* Instructions for the task *
Would you return, word for word, the lines of the data below from the line with "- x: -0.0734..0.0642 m" through the line with "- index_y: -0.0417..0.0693", and no others?

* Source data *
══════════
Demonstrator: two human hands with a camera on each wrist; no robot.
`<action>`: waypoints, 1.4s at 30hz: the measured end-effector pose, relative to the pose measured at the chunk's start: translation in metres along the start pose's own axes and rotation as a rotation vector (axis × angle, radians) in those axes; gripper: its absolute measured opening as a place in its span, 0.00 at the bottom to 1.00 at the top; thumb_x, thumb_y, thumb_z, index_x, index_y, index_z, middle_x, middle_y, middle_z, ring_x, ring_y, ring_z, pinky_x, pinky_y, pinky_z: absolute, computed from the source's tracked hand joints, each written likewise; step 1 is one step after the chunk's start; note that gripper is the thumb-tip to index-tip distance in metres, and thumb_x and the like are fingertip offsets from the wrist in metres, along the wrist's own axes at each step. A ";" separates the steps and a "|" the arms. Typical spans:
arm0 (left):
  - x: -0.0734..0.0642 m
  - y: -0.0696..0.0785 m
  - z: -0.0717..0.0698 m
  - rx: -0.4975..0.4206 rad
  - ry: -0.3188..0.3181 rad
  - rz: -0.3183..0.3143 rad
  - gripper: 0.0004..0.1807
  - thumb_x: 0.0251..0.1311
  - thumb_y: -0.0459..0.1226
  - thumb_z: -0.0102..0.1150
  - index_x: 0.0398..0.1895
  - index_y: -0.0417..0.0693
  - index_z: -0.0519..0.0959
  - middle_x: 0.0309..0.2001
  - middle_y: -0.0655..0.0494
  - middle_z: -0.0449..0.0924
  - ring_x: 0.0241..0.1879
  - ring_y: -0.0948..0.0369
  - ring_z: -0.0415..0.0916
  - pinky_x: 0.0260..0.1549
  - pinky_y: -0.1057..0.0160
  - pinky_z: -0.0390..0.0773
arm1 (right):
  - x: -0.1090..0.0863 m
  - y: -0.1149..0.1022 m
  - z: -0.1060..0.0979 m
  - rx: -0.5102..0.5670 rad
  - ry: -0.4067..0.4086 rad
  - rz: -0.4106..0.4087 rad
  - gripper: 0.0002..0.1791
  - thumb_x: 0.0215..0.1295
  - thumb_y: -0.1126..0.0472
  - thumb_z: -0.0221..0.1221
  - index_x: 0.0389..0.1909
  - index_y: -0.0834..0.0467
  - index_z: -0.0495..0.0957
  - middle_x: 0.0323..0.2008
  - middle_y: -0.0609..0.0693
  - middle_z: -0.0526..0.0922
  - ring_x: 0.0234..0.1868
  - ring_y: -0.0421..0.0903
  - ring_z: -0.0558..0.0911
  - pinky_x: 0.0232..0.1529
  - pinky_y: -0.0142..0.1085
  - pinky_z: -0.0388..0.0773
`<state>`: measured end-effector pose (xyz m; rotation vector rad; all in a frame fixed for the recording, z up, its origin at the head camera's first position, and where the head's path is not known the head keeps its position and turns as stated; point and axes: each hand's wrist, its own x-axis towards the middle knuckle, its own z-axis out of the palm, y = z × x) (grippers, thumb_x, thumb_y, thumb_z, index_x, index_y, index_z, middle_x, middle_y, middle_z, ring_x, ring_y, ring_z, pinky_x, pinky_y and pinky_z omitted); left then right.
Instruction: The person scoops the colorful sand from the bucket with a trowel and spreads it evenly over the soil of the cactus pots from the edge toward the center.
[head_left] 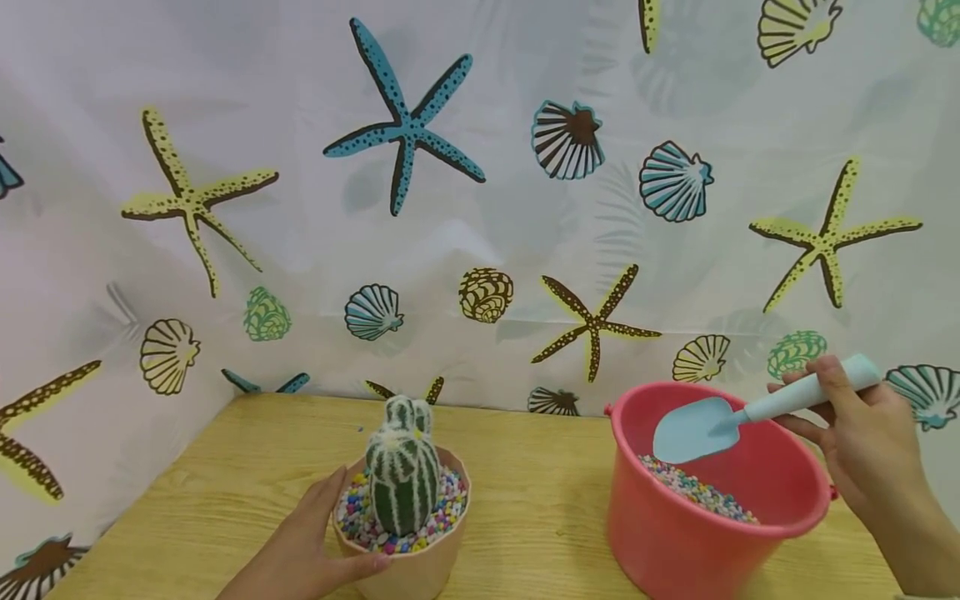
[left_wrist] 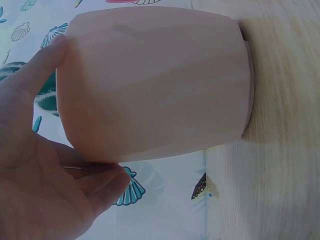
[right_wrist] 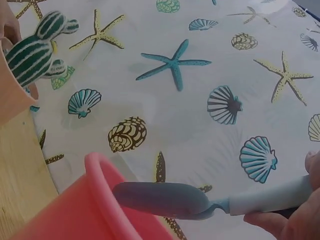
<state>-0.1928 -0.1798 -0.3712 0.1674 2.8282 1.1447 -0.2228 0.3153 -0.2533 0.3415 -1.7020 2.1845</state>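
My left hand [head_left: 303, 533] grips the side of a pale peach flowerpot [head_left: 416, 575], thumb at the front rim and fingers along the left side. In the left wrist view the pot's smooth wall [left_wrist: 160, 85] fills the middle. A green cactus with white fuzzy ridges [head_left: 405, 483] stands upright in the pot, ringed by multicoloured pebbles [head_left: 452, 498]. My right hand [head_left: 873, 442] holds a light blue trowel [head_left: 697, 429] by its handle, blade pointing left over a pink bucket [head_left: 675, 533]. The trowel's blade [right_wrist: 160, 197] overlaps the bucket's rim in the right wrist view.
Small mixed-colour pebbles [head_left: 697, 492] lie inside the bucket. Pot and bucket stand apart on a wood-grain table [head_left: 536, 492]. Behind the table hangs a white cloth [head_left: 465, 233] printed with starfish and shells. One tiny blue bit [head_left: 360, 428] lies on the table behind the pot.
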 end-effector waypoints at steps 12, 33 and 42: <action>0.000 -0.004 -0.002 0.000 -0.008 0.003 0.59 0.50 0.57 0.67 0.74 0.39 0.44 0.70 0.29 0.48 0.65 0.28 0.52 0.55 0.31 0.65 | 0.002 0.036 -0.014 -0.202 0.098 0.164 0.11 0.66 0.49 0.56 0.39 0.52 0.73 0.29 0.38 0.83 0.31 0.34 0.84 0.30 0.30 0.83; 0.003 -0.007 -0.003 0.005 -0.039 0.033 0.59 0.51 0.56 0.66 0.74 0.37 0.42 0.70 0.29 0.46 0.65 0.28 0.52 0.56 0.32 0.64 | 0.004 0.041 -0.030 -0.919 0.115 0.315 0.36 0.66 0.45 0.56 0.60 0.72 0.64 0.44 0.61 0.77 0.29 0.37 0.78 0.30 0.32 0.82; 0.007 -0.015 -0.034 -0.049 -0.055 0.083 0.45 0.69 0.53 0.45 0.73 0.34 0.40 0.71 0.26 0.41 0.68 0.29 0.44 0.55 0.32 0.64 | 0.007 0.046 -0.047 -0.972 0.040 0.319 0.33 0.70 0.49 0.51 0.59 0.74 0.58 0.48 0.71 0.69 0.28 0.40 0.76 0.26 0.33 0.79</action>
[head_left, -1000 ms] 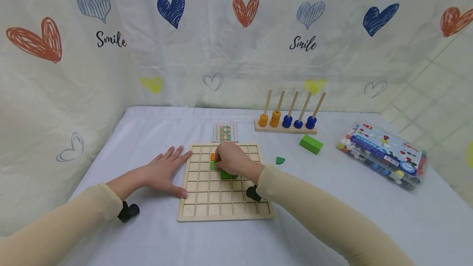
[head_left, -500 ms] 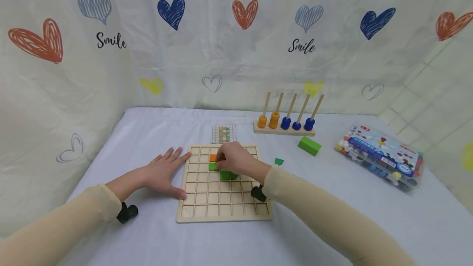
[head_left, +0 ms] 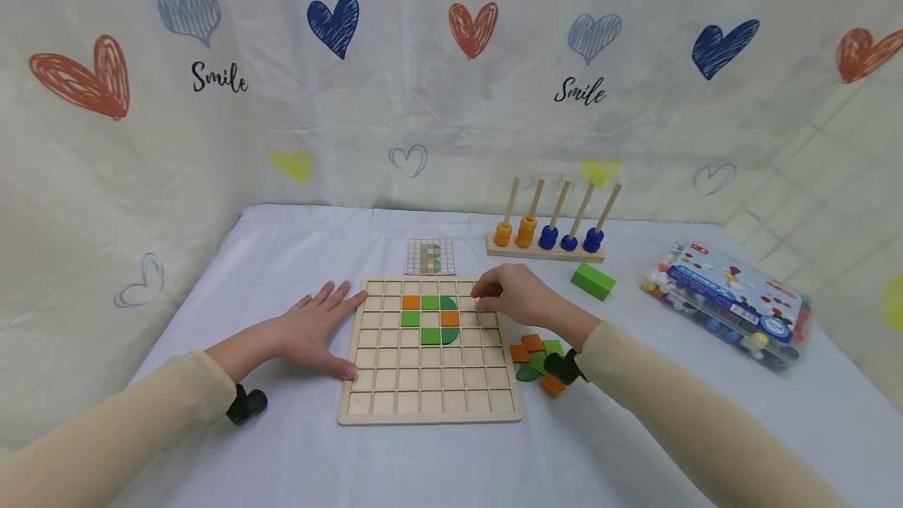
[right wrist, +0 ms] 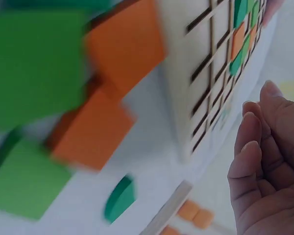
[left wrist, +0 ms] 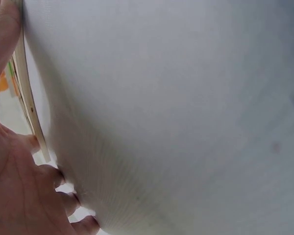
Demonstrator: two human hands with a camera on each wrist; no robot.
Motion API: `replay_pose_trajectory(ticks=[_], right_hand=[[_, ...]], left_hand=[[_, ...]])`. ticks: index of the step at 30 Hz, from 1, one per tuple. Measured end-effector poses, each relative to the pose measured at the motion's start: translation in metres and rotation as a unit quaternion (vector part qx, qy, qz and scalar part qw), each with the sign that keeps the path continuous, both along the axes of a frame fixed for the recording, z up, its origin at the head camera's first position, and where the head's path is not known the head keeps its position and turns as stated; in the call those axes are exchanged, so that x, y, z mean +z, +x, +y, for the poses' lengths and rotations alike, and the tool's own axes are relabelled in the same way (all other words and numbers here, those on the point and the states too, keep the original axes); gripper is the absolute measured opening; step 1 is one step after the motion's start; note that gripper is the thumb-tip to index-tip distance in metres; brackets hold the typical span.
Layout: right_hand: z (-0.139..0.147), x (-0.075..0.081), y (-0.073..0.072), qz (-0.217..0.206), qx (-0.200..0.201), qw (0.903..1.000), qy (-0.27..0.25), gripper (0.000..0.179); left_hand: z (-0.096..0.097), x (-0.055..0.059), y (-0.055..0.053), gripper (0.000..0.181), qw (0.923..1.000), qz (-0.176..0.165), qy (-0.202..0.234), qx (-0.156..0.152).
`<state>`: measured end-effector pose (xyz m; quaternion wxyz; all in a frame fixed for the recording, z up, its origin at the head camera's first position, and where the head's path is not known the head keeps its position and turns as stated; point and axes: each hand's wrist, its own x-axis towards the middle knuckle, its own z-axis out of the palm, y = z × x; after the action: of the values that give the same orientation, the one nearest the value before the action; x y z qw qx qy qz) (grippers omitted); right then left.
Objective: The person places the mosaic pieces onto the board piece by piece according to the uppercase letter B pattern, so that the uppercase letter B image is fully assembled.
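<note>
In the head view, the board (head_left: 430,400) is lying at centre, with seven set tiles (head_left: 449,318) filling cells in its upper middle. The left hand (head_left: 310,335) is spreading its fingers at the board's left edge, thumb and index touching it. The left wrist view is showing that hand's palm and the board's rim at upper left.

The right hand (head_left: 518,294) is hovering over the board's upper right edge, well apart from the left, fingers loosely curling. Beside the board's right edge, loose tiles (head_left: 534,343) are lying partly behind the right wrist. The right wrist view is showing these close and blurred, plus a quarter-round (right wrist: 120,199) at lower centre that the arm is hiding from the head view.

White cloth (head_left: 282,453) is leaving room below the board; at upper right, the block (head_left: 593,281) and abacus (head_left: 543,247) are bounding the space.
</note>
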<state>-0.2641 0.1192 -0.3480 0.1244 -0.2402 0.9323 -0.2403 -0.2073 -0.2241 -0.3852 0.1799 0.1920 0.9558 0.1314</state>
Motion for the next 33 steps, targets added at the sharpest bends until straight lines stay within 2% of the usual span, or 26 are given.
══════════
* Solution for this task *
  - x: -0.0734..0.0642 m
  - y: -0.0696..0.0785 m
  - z: -0.0717..0.0698 m
  - rx: -0.4975..0.4206 rad
  - ry: -0.3188..0.3181 rad
  - rz: -0.3183..0.3143 rad
  - gripper: 0.0004..0.1807
  - thumb_x: 0.0251..0.1311
  - thumb_y: -0.0459..0.1226
  - thumb_z: -0.0102..0.1150
  - index_x: 0.0398..0.1895
  - index_y: -0.0417..0.0693

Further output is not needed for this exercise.